もちろん、涙のドラフトから、高卒一年目で三割三十本を達成して新人王に輝いた時のことも、日本シリーズに巨人に勝って涙した時のことも、オールスターで桑田投手からホームランを連発したときのことも、わたしの中では燦然と輝く記憶なのです。
ていうか、当時はライオンズ戦はほとんどテレビでやっていなかったので、もっぱラジオの文化放送をかじりついて訊いていたのですが、試合の勝ち負けと同じくらい、清原選手がホームランを打ったかどうかに一喜一憂していました。

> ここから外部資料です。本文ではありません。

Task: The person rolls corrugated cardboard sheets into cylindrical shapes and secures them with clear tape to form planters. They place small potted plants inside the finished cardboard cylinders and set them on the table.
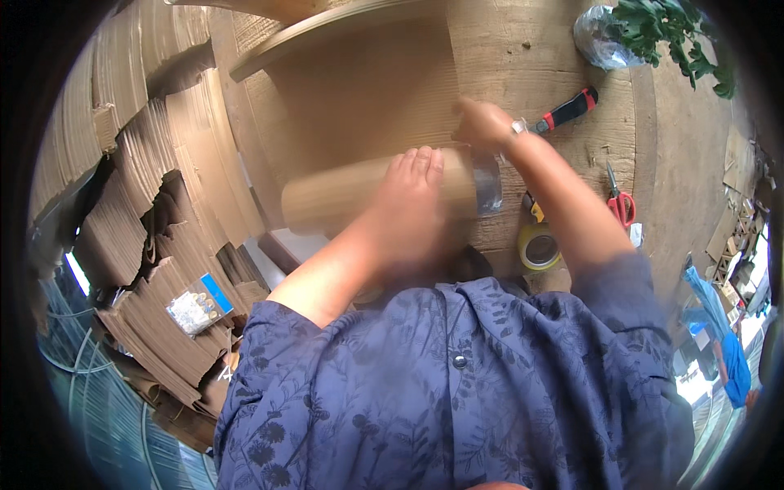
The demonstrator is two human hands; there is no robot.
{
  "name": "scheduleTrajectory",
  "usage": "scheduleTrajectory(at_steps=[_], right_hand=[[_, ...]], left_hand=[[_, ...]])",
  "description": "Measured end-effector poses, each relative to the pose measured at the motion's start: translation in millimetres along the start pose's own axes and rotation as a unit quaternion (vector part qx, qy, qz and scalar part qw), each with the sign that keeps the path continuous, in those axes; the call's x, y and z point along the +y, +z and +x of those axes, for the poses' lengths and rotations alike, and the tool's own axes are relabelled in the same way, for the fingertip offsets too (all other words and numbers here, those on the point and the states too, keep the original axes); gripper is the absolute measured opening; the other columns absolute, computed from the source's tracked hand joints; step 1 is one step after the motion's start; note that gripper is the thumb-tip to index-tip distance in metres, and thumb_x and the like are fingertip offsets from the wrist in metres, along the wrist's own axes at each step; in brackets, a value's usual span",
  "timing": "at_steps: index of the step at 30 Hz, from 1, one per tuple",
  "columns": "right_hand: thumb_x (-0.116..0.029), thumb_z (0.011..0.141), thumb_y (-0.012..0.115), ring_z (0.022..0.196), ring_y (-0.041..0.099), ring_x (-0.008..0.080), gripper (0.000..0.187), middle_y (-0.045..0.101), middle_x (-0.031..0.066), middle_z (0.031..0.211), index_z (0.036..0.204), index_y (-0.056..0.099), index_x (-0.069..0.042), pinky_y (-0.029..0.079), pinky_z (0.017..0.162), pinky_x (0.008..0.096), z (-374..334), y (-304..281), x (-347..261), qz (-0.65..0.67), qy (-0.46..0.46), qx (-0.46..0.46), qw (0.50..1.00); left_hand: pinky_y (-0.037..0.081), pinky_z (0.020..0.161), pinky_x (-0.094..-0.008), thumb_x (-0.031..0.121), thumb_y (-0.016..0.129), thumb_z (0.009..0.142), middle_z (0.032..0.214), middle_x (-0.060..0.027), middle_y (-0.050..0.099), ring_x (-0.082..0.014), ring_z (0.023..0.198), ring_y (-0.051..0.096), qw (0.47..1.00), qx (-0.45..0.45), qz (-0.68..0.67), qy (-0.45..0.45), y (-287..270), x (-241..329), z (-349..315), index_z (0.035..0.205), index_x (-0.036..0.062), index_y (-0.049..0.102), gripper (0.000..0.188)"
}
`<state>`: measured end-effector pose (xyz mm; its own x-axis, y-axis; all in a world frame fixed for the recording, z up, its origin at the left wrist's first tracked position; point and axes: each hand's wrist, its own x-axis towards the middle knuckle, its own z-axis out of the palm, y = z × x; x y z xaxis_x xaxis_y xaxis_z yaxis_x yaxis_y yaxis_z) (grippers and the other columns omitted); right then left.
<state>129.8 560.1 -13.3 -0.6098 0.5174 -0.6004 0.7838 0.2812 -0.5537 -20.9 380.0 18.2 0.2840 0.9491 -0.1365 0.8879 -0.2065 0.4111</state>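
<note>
A sheet of corrugated cardboard (367, 90) lies in front of me, its near end curled into a cardboard roll (327, 194). Out of the roll's right end sticks a clear plastic piece (488, 186). My left hand (414, 192) grips the roll from above, its fingers bent over the far side and its thumb hidden. At the sheet's right edge, just beyond the roll, my right hand (483, 124) is curled closed and somewhat blurred. What it pinches, if anything, I cannot make out.
Right of the roll lie a red-and-black utility knife (572, 109), a tape roll (540, 247) and red-handled scissors (621, 207). A clear plastic container (604, 37) with a leafy plant (665, 37) stands far right. Stacked cardboard (155, 163) borders the left side.
</note>
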Motion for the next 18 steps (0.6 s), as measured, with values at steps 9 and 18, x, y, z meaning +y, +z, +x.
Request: scheduleTrajectory(at_steps=[9, 18], right_hand=[[-0.018, 0.080, 0.069, 0.139, 0.038, 0.0405, 0.067, 0.040, 0.0147, 0.151, 0.144, 0.047, -0.018, 0.051, 0.089, 0.0468, -113, 86, -31, -0.276, -0.148, 0.279, 0.908], [-0.016, 0.072, 0.076, 0.131, 0.044, 0.0420, 0.077, 0.047, 0.0169, 0.138, 0.142, 0.044, -0.012, 0.054, 0.097, 0.0473, -62, 10, -50, -0.177, -0.104, 0.111, 0.973]], left_hand=[[0.044, 0.108, -0.0440, 0.040, 0.089, 0.055, 0.139, -0.0248, 0.053, -0.0390, 0.128, 0.053, 0.989, -0.109, -0.093, -0.035, -8, -38, 35, 0.141, -0.0058, 0.043, 0.108], [0.039, 0.114, -0.0423, 0.040, 0.093, 0.051, 0.145, -0.0222, 0.051, -0.0364, 0.136, 0.047, 0.846, -0.422, -0.303, -0.122, -56, -89, 119, 0.147, -0.0018, 0.042, 0.116]])
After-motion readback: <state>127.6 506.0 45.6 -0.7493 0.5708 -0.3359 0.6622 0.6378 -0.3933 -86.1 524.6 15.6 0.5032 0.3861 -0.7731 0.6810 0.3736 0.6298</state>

なので、清原選手がFAで巨人に移籍してしまったときは正直悲しかったし、覚せい剤取締法違反で捕まった時は、かなりショックを受けました。
世間の風当たりも強くなっていましたし、確かに許されない罪を犯してしまったことは間違いのですが、ただわたしとしては、子どもの頃のスターを悪く言う気にもなれなかったんですよね。
実際、陰ながら清原さんの立ち直りを応援してたわたしは、釈放されてからの清原さんの動向はニュースで追える限りはほとんど追っていました。
この本に書かれている、弟分が自殺してしまったことや、甲子園の決勝を観に行ったこと、プロ野球のOBが集まって野球教室に参加したことなどは、みんな知っていました。
そしてニュースを見る限りでは、少しずつ立ち直ってきていると思っていたんですよね。

でも、この本を読んでみて、それが大きな間違いであり、清原さんがずっと苦しんできたということを知って、またしてもショックを受けました。
まあ、それだけ覚醒剤というものは怖いものであり、元の生活に戻るには並大抵ではないということなんでしょう。

この本では「清原和博」とは一体何者であり、なぜ彼がここまで苦しんでいるのかが描かれているのですが、スターというものはみんなが勝手に思い描いているもので、本人にとっては、それは本人であって、本人じゃないようなもので、ときにとても重荷になるものなんでしょうね。
とっていっても、誰もがスターになれるわけではなく、なった者にしかわからない苦しみがあると思うのですが、でも改めて閑雅てみると、清原さんは高校生の段階からスターであることを求められている訳で、精神のバランスを高く保てと言われても、なかなかきつかったのかなと思います。

絶えず常人には想像も出来ないようなプレッシャーにさらされているわけですし、年齢を重ね、肉体的なピークが下って行く際には、嫌でも批判にさらされる運命にあるわけですからね。

メンタル的に弱い部分はあったかもしれず、作品中でも触れられていますが、ただ同じような立場に立った場合、ほとんどの人があんなプレッシャーには耐えられないよなとは思います。

何か全部読んでみて、ただ憧れだけで清原選手を少年時代に追っていたことが、清原選手にとって申し訳なかったなと思いました。
もちろんそんなことは思う必要はないことはわかっているのですが、どうしても、ただスターとして応援するだけじゃなく、もう少しファンとして違ったアプローチの仕方と言うか、思いやりの持ち方があったのかもしれないなって。
まあ、わたし一人がどうこうしていたところで、何も変わらなかったということもわかっているのですが、これだけ「弱さ」を見せられてしまうと、どうしても考えてしまいます。

個人的には、清原選手にはまた何らかの形で野球界に戻ってきてほしいです。
できれば、またユニホームを着て、欲を言えば、ライオンズのユニホームを着て。

まだまだ辛さは何度もぶり返すと思いますが、少年時代に「夢」をたくさん見させてもらった一ファンとしては、これからもやっぱり応援してい来たなって改めて思いました。

「弱さ」を見せてもらったことで、身近に感じられたというか、同じ人間だったんだって、なんか妙に親しみを感じてしまいましたしね。